I have a JSON file that is loaded by two different Autoloaders. One uses schema evolution and besides replacing spaces in the json property names, writes the json directly to a delta table, and I can see all the values are there properly. In the second one I am mapping to a defined schema and only use a subset of properties. So use a lot of withColumn and then a select to narrows to my defined column list.
Autoloader definition:
df = (spark
.readStream
.format('cloudFiles')
.option('cloudFiles.format', 'json')
.option('multiLine', 'true')
.option('cloudFiles.schemaEvolutionMode','rescue')
.option('cloudFiles.includeExistingFiles','true')
.option('cloudFiles.schemaLocation', bronze_schema)
.option('cloudFiles.inferColumnTypes', 'true')
.option('pathGlobFilter','*.json')
.load(upload_path)
.transform(lambda df: remove_spaces_from_columns(df))
.withColumn(...
Writer:
df.writeStream.format('delta') \
.queryName(al_stream_name) \
.outputMode('append') \
.option('checkpointLocation', checkpoint_path) \
.option('mergeSchema', 'true') \
.trigger(once = True) \
.table(bronze_table)
Issue is that some of the source columns are ok load and I get their values, and others are constantly null in the output table.
For example:
.withColumn('vl_rating', col('risk_severity.value')) # works
.withColumn('status', col('status.name')) # always null
...
.select(
'rating',
'status',
...
json is quite simple, these are all string values, they are always populated. The same code works against another simular json file in another autoloader without issue.

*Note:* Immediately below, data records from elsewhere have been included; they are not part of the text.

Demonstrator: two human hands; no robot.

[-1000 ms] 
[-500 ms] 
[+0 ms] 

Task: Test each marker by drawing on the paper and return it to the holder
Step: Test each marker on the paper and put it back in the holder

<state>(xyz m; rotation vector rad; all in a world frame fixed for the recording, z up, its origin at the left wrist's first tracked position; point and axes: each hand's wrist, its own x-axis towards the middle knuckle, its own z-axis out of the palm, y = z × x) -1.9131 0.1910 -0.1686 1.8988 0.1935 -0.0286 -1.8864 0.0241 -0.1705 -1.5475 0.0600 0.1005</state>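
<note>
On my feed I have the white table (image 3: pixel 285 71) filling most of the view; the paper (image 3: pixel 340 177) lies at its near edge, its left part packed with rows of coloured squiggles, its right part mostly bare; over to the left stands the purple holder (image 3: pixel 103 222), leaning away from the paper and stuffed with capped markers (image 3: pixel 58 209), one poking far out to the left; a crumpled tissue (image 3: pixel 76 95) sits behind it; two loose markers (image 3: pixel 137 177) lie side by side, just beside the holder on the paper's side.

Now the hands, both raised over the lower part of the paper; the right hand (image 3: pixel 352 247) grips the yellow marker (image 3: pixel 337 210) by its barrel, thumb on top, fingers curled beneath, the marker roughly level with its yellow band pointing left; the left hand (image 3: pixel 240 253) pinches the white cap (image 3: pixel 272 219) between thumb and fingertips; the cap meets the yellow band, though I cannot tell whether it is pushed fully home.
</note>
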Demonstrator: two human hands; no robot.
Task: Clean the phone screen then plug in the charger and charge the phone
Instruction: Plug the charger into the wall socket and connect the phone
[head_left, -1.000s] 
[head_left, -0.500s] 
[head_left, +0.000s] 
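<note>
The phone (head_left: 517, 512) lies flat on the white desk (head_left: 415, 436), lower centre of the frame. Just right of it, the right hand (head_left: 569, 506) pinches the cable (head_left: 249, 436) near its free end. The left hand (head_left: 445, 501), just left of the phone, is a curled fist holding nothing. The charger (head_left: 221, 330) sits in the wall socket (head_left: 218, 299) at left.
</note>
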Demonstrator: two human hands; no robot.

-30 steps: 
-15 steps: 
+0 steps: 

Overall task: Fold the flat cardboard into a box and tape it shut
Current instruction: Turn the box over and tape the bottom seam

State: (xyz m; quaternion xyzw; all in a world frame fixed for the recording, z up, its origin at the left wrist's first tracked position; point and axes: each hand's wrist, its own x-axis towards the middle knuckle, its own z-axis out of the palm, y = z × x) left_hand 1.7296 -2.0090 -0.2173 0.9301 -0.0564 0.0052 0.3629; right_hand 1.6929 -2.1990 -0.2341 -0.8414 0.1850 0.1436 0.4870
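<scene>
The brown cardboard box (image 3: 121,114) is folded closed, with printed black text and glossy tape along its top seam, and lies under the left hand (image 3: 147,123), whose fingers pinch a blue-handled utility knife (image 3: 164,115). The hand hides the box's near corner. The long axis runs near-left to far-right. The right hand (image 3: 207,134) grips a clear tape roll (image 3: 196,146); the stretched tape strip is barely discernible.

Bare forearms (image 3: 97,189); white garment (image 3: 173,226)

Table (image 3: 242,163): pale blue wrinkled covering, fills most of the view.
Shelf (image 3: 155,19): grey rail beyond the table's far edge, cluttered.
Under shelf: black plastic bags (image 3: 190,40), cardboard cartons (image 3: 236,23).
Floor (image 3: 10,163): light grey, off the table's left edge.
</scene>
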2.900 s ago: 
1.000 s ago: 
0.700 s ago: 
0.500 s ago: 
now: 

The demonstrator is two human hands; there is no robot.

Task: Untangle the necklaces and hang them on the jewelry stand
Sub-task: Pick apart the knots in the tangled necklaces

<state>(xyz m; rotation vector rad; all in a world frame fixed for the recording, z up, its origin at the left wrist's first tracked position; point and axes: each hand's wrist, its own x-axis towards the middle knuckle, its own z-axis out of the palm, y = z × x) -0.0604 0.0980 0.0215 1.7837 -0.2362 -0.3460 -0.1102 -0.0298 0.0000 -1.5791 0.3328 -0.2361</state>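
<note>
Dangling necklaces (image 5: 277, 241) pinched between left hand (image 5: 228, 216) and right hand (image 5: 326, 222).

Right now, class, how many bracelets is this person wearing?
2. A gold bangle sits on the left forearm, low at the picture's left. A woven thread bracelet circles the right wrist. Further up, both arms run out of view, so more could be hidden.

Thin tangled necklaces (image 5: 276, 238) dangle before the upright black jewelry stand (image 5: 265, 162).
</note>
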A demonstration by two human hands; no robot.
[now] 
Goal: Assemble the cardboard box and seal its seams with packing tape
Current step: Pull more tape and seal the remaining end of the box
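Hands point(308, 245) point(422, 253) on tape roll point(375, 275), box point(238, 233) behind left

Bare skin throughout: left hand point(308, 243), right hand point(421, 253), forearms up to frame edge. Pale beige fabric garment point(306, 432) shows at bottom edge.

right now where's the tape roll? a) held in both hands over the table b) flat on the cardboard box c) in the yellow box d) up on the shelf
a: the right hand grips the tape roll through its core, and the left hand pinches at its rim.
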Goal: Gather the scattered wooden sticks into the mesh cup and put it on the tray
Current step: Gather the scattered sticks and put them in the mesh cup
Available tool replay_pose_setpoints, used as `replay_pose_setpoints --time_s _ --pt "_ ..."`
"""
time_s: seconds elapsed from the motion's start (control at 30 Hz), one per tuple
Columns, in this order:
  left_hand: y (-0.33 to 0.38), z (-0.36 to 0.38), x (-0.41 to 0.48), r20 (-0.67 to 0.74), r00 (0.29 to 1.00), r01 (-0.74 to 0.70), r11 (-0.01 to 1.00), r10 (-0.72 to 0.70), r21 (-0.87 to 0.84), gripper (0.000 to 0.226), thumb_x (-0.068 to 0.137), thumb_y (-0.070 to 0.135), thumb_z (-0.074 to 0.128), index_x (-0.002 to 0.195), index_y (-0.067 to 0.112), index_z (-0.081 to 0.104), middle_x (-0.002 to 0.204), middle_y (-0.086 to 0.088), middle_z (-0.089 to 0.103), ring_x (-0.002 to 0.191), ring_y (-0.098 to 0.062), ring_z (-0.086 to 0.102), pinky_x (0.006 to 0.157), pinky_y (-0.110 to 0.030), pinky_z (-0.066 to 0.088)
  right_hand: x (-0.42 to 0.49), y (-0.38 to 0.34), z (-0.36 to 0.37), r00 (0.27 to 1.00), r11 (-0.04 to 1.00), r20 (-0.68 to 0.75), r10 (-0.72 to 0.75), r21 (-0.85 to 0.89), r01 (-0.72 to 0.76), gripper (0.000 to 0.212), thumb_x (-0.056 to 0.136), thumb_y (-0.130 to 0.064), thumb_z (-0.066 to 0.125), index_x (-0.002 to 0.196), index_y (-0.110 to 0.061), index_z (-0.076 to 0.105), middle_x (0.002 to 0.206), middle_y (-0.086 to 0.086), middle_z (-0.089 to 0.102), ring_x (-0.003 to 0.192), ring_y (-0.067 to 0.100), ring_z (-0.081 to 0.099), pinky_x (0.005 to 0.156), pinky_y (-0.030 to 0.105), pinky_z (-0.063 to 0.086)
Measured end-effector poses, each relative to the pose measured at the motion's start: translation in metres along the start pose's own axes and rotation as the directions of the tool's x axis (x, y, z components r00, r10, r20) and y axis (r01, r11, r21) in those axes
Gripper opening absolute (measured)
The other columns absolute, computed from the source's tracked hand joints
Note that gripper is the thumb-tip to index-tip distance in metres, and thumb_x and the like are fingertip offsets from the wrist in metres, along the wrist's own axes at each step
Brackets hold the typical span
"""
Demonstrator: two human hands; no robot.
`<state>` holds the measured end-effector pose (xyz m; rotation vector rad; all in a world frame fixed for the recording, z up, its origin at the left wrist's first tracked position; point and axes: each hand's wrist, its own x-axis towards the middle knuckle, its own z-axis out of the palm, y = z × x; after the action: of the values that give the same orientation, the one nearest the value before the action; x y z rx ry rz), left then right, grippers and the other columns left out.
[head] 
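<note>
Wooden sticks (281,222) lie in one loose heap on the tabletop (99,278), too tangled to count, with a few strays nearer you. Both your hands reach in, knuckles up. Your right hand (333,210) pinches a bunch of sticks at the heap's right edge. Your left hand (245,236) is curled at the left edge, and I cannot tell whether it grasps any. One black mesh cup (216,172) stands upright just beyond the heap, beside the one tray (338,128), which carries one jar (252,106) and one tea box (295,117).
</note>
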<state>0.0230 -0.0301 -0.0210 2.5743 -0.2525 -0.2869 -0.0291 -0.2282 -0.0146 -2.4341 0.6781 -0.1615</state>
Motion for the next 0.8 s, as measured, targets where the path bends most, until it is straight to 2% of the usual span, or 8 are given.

I have run out of ideas to fault find on this. My imports are minimal, outside of Autoloader the JSON loads fine. e.g
%python
import pyspark.sql.functions as psf
jsontest = spark.read.option('inferSchema','true').json('dbfs:....json')
df = jsontest.withColumn('status', psf.col('status.name')).select('status')
display(df)
Results in the values of the status.name property of the json file
Any ideas would be greatly appreciated.